With the saddle springs in place, assembly continues by inserting the ring gear-side driver into the housing. Remember, the driver contains the active spacer, and the paddle on the spacer must be aligned with the proper slot on the coupler, facing toward the rear of the differential.

Harrigan made this all easier by simply lining up the mark he'd made during preassembly, ensuring that the spacer paddle is in its slot and facing the proper direction.

The opposite-side driver assembly goes into place in similar fashion, but be patient; at this point, space is getting tight within the differential housing, and a little finesse goes a long way. Note that the active spacer is in place, with its paddle facing toward the front of the diff, opposite of the ring gear-side, as it should be (arrow).

Again, our intrepid Malibu owner made this easier by simply lining up the mark he'd made at the beginning. At this point, the driver teeth are engaged all the way around on both sides, so the Powertrax's inner workings are aligned as they should be, and we're ready to button this thing up.

Keeping the two drivers wedged together, the driver's wheel is rotated until one of the two damping spring recesses in the Powertrax assembly is located. Note the notch for the inner spring inside the spring slot (arrow).

Each damping spring assembly consists of a thin inner spring within a larger-diameter outer spring. These spring assemblies are meant to minimize driveline backlash, and in our experience, that's exactly what they do.

The inner spring is compressed, and the assembly is placed into the spring slot. Make sure the inner spring is seated in its notches, then, still keeping the drivers wedged together, rotate the assembly to the other spring slot and repeated. This photo shows a properly installed damper spring, as well as the use of the provided check block (arrow). If the narrow side of the block fits between the drivers, as shown, you're in clover. If not, seek technical advice and try again.

In the home stretch, it's finally time to install the passenger-side axle C-clip through the slot in the appropriately named slotted driver. Again, things have to be properly assembled since the C-clip slots in both the driver and the coupler must be aligned. Even so, this is a job for the patient, and it's essential that the C-clip be fully seated in its axle groove.

As with many differential units, the last touch is to install the pinion shaft. With the Powertrax, the pinion shaft must be wedged past the eight saddle springs.

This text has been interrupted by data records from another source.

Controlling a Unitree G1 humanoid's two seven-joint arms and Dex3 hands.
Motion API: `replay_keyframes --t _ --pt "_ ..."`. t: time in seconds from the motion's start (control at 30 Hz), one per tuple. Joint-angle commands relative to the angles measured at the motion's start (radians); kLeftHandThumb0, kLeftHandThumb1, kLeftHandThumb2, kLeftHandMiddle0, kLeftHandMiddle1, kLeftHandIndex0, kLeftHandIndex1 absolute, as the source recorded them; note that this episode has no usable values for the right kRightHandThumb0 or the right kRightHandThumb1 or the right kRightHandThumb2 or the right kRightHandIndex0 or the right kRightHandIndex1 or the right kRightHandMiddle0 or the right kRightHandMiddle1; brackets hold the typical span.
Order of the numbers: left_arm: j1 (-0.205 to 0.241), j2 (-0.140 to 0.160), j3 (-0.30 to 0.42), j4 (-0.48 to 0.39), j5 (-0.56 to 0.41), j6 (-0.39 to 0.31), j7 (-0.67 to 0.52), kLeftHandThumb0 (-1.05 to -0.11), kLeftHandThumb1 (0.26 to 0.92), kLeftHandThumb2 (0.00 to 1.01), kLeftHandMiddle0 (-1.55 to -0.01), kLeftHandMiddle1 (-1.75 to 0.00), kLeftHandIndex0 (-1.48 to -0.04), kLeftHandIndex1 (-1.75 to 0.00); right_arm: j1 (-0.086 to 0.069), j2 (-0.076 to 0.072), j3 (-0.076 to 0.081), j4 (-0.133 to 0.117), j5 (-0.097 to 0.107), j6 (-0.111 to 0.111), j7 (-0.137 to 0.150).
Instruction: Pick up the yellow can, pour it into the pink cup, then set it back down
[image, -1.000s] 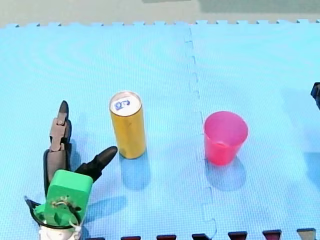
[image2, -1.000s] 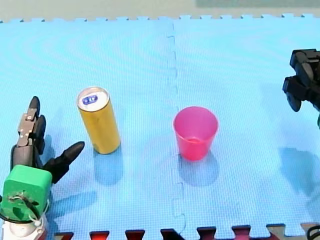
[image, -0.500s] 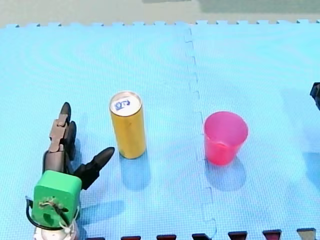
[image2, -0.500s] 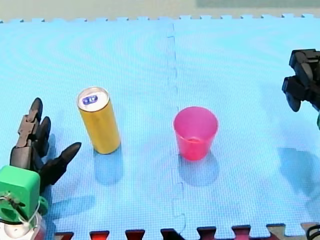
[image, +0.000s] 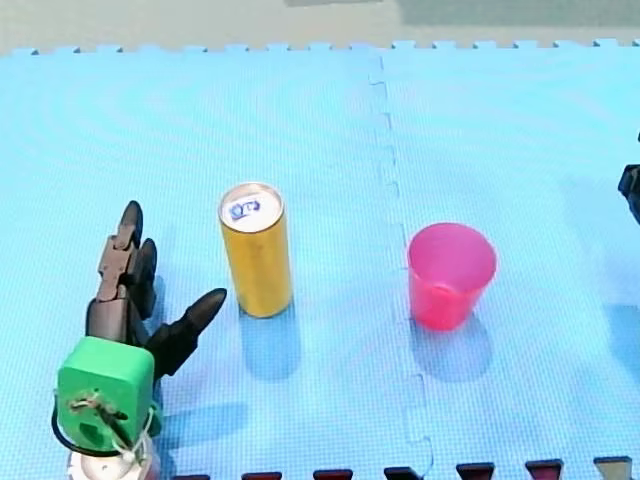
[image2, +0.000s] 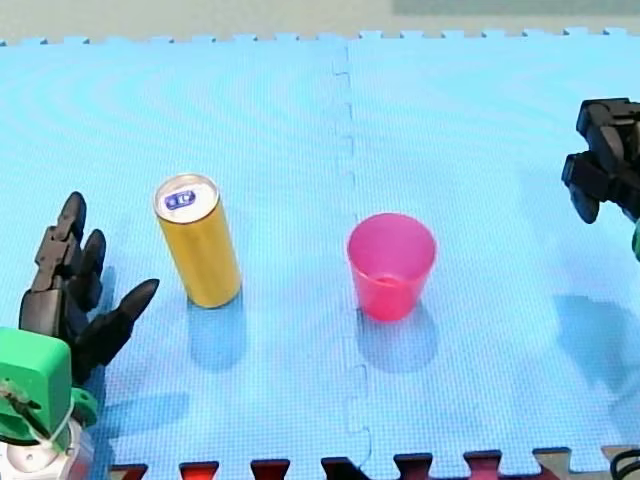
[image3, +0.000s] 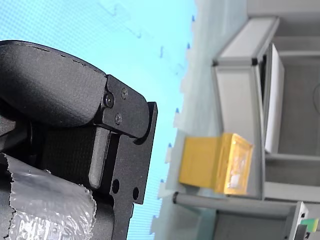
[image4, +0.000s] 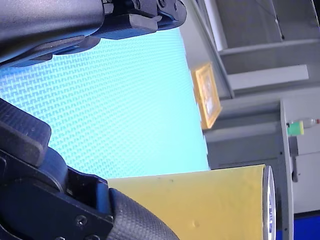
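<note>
A yellow can (image: 257, 255) stands upright on the blue foam mat (image: 300, 120), left of centre, with its silver top showing. To its right, a pink cup (image: 450, 275) stands upright with its mouth facing up. My left hand (image: 150, 290) is at the near left, just left of the can; its thumb points at the can's base without touching it, and it holds nothing. My right hand (image2: 605, 160) hangs above the mat at the far right edge, well away from the cup. In the second wrist view the can's side (image4: 200, 200) sits close beside black hand parts.
A jigsaw seam (image: 395, 200) runs front to back through the mat between can and cup. The toothed near edge (image: 400, 472) lies close in front of me. In the first wrist view a yellow box (image3: 215, 162) and grey shelving (image3: 250, 60) stand past the mat's edge.
My left wrist has drifted a little to the left and towards the near edge, drawing the thumb slightly back from the can. The can, the cup and the right hand have stayed put.
</note>
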Motion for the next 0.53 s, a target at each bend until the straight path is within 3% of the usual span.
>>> replay_keyframes --t 0.0,0.5 --pt "-0.006 -0.001 0.008 -0.005 -0.011 0.007 -0.012 -1.048 0.784 0.00 -0.18 -0.01 -0.17 -0.01 -0.004 -0.001 -0.001 0.001 0.001 -0.004 0.000" --pt "-0.021 -0.006 0.009 -0.030 -0.013 0.021 -0.036 -1.048 0.772 0.00 -0.21 -0.02 -0.18 -0.01 -0.002 0.001 -0.005 0.000 0.005 -0.008 -0.001"
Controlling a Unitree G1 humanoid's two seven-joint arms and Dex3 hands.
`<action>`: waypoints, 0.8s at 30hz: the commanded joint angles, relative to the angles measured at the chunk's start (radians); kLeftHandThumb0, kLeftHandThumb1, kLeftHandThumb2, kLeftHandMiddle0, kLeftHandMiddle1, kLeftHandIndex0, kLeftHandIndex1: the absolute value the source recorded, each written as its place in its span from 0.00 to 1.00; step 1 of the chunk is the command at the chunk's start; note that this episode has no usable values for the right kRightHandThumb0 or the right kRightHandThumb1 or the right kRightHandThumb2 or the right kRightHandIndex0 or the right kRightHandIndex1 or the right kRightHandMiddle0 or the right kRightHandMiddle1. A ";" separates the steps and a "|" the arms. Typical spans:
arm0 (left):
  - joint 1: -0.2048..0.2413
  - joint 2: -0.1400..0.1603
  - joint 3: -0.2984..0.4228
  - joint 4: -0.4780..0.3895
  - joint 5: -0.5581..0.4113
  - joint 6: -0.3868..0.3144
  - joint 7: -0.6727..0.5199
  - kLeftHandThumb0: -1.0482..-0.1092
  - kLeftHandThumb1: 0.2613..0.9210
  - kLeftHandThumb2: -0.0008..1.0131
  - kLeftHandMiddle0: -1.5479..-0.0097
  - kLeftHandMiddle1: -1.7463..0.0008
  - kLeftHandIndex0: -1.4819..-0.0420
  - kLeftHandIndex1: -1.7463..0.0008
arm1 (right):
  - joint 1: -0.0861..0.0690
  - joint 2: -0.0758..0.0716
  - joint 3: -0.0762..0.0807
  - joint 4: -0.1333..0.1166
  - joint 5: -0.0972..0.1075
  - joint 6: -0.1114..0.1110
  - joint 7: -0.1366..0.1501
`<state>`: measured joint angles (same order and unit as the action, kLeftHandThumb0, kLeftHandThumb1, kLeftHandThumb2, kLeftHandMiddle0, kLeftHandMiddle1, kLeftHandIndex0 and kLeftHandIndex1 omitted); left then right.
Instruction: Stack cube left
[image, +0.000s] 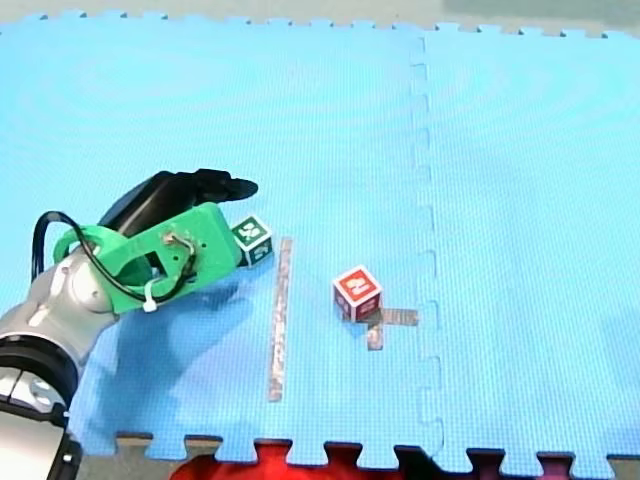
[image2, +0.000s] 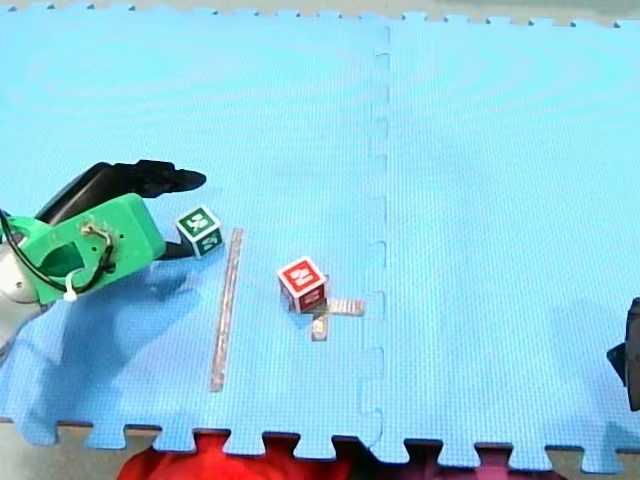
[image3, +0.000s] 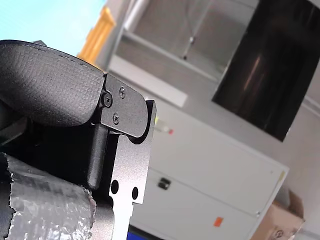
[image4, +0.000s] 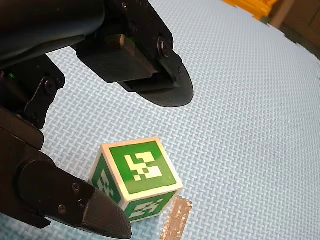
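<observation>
A green cube (image: 252, 240) with white patterned faces sits on the blue foam mat (image: 520, 200), left of centre. My left hand (image: 240, 215) reaches in from the left, its black fingers on either side of the cube. In the second wrist view the green cube (image4: 137, 182) stands between an upper finger (image4: 150, 75), clearly apart from it, and a lower fingertip (image4: 100, 220) close by its corner. A red cube (image: 357, 292) stands alone to the right of the green one, on a taped mark. A dark part of my right hand (image2: 630, 365) shows at the mat's right edge.
A long silver tape strip (image: 278, 320) runs front to back between the two cubes. Short crossed tape pieces (image: 395, 318) lie under and beside the red cube. The mat's toothed front edge (image: 300, 455) lies near me, with something red (image: 290, 470) below it.
</observation>
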<state>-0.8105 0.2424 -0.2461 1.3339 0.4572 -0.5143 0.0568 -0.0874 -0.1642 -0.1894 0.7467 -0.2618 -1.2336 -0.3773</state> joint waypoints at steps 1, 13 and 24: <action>-0.006 0.007 -0.009 0.001 0.007 0.008 0.005 0.73 0.63 0.00 0.47 0.00 0.50 0.98 | 0.008 0.001 -0.008 -0.011 0.009 -0.003 0.004; -0.015 0.003 -0.026 0.001 0.015 0.035 0.000 0.68 0.64 0.00 0.46 0.00 0.48 0.98 | 0.033 0.011 -0.026 -0.063 -0.017 0.016 0.000; -0.029 -0.005 -0.053 -0.001 0.038 0.071 -0.002 0.66 0.65 0.00 0.44 0.00 0.42 0.97 | 0.066 0.015 -0.023 -0.149 0.032 0.054 0.046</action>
<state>-0.8338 0.2365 -0.2909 1.3328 0.4879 -0.4508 0.0547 -0.0310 -0.1501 -0.2107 0.6127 -0.2394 -1.1861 -0.3348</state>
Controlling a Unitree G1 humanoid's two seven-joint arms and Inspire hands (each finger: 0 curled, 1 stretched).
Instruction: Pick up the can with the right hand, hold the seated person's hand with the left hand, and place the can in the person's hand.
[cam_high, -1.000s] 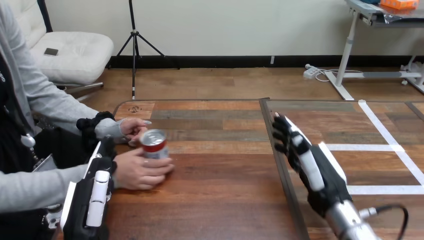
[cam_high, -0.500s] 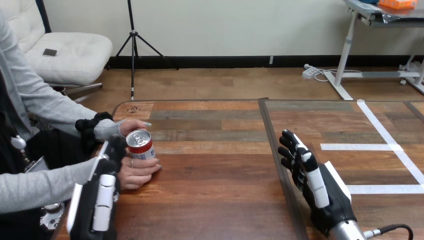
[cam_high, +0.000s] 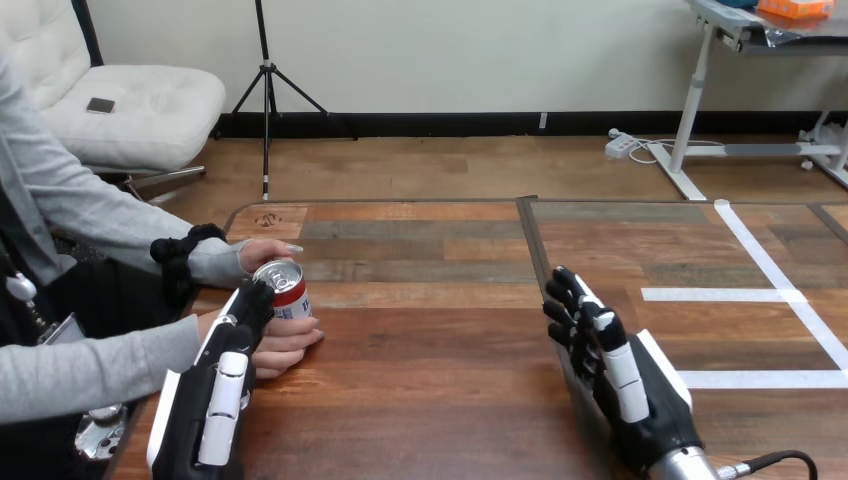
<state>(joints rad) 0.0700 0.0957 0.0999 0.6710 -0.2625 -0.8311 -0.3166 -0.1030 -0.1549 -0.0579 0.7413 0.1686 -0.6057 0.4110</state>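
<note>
We see red-and-silver metal can (cam_high: 281, 288) between person's hands (cam_high: 285, 340), left hand (cam_high: 225, 370) straight-fingered beside it, right hand (cam_high: 610, 370) spread, well apart

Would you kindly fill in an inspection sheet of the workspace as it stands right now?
Surface: wooden table, with white tape lines on its right part.
Job's things: can upright at the table's left; the person's nearer hand cups its base and the person's farther hand is just behind it.
Clutter: nothing seen.
Hands: left hand lies over the person's nearer wrist, its tip beside the can; right hand is open, holds nothing and is well apart from the can.
Cables: nothing seen among the job's things.
Surroundings: person seated at the table's left side.
</note>
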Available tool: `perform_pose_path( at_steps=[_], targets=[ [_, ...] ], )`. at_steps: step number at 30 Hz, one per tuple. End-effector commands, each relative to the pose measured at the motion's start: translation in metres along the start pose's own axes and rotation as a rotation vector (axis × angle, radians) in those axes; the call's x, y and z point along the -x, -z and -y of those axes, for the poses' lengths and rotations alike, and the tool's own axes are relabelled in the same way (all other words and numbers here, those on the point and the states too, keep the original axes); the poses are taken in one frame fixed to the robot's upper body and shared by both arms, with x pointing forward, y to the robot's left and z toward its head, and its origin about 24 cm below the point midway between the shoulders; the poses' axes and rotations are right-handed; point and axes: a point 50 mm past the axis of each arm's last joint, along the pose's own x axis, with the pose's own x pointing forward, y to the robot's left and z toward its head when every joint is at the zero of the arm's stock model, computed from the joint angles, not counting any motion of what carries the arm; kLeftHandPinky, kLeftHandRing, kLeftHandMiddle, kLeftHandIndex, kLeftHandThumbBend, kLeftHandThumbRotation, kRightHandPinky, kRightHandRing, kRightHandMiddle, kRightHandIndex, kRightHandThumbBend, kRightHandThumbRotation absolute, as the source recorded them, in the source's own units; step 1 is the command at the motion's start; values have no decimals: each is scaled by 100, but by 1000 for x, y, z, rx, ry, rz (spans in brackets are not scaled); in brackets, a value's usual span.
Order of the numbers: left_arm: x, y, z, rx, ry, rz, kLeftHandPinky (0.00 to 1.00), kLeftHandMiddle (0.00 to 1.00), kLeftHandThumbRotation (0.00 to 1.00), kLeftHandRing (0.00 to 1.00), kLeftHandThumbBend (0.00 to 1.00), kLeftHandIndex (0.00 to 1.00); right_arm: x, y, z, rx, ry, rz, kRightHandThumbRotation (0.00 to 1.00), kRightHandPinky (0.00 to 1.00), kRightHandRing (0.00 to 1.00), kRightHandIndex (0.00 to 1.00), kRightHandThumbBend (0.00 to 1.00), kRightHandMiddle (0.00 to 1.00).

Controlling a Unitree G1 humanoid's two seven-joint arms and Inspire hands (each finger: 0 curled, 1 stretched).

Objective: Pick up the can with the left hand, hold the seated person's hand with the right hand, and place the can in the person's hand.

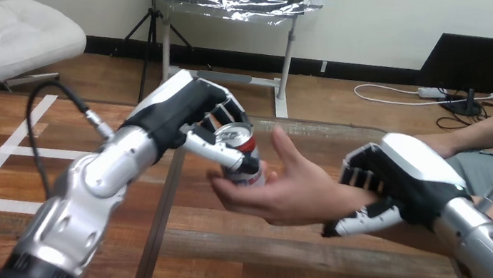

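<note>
Only the top part of the can (239, 154) can be seen: its shiny lid and some of its red and white side. Its bottom is hidden behind the person's hand (287, 187) and behind the thumb of the robot's left hand (186, 113). So it is hard to tell if the can sits right down in the palm or only touches it.

The left hand has its fingers bent round the back of the can and its thumb across the front, so it has hold of the can. The can is up in the air over the middle of the table (285, 259), a bit closer to the far edge.

The person's hand is open with the palm up. Its thumb stands just beside the can and its fingers lie under it.

The robot's right hand (396, 180) has its fingers bent over the top of the person's wrist (351, 197) and its thumb below, so it grips the wrist (most of the wrist is hidden inside that grip).

The person's other hand (441, 143) is near the table's far right corner, partly hidden behind the right hand.

Counted up, there is one can, two robot hands and two hands of the person.
</note>
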Motion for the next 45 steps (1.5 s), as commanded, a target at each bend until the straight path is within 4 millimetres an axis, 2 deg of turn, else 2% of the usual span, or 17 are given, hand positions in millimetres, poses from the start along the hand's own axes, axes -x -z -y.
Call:
perform_pose_path(
  at_steps=[1,8,29,45],
  targets=[
    [-16,-38,-16,-20,-56,139,30,43,0,38,68,48,-16,-27,8,-30,32,91,29,26,32,40,88,38],
    [-24,-44,-14,-19,-52,149,27,42,0,35,68,47,-18,-32,9,-36,34,103,30,26,32,41,88,38],
    [-40,-54,-2,-7,-24,182,33,46,0,42,68,48,-18,-40,8,-60,40,122,29,25,31,40,88,37],
    [-42,-53,6,-7,3,196,27,40,0,34,69,46,-17,-39,7,-62,37,114,29,26,31,40,87,37]
  ],
)
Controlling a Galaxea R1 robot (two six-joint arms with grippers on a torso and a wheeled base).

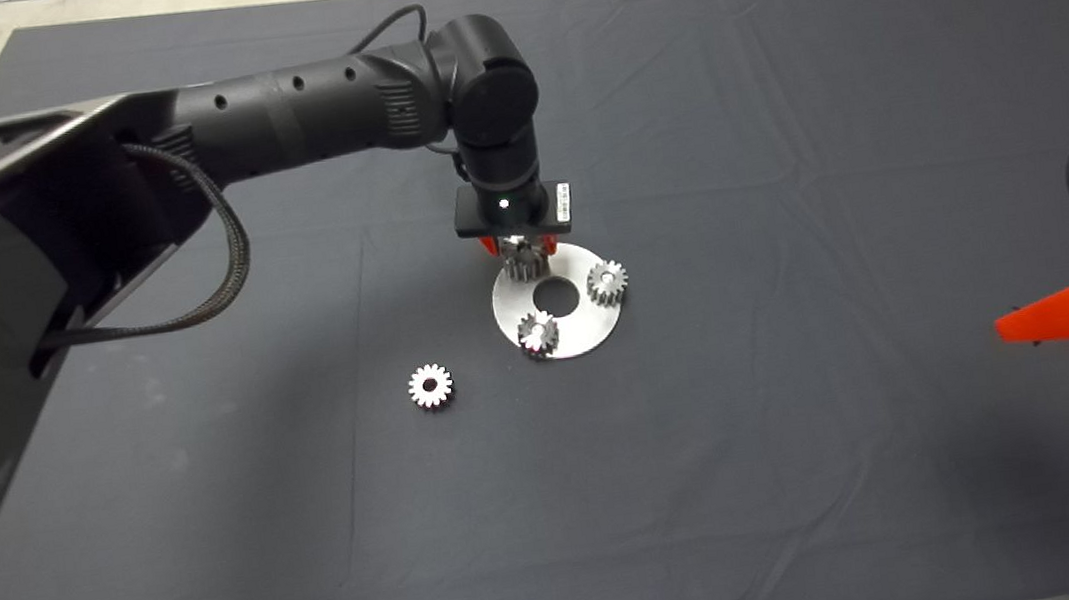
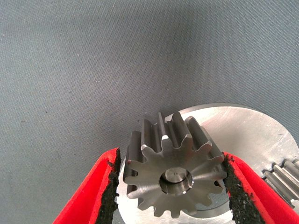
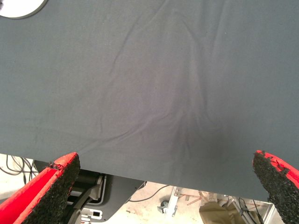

Using the pinion bolt as a T-handle helps.

With the pinion in place, we can button our Mali's 12-bolt rear back up. Harrigan chose to replace the stock piece with this Summit aluminum girdle-style lid. The slick ARP cover bolts get 25 lb-ft; the bearing cap preload bolts (arrows) get 10 lb-in before they're secured with locknuts. In half-a-day's work, we've got a stronger rearend with greatly improved traction--cutting a full second off our 0-60 time and 3/4 seconds off of our e.t. Nice.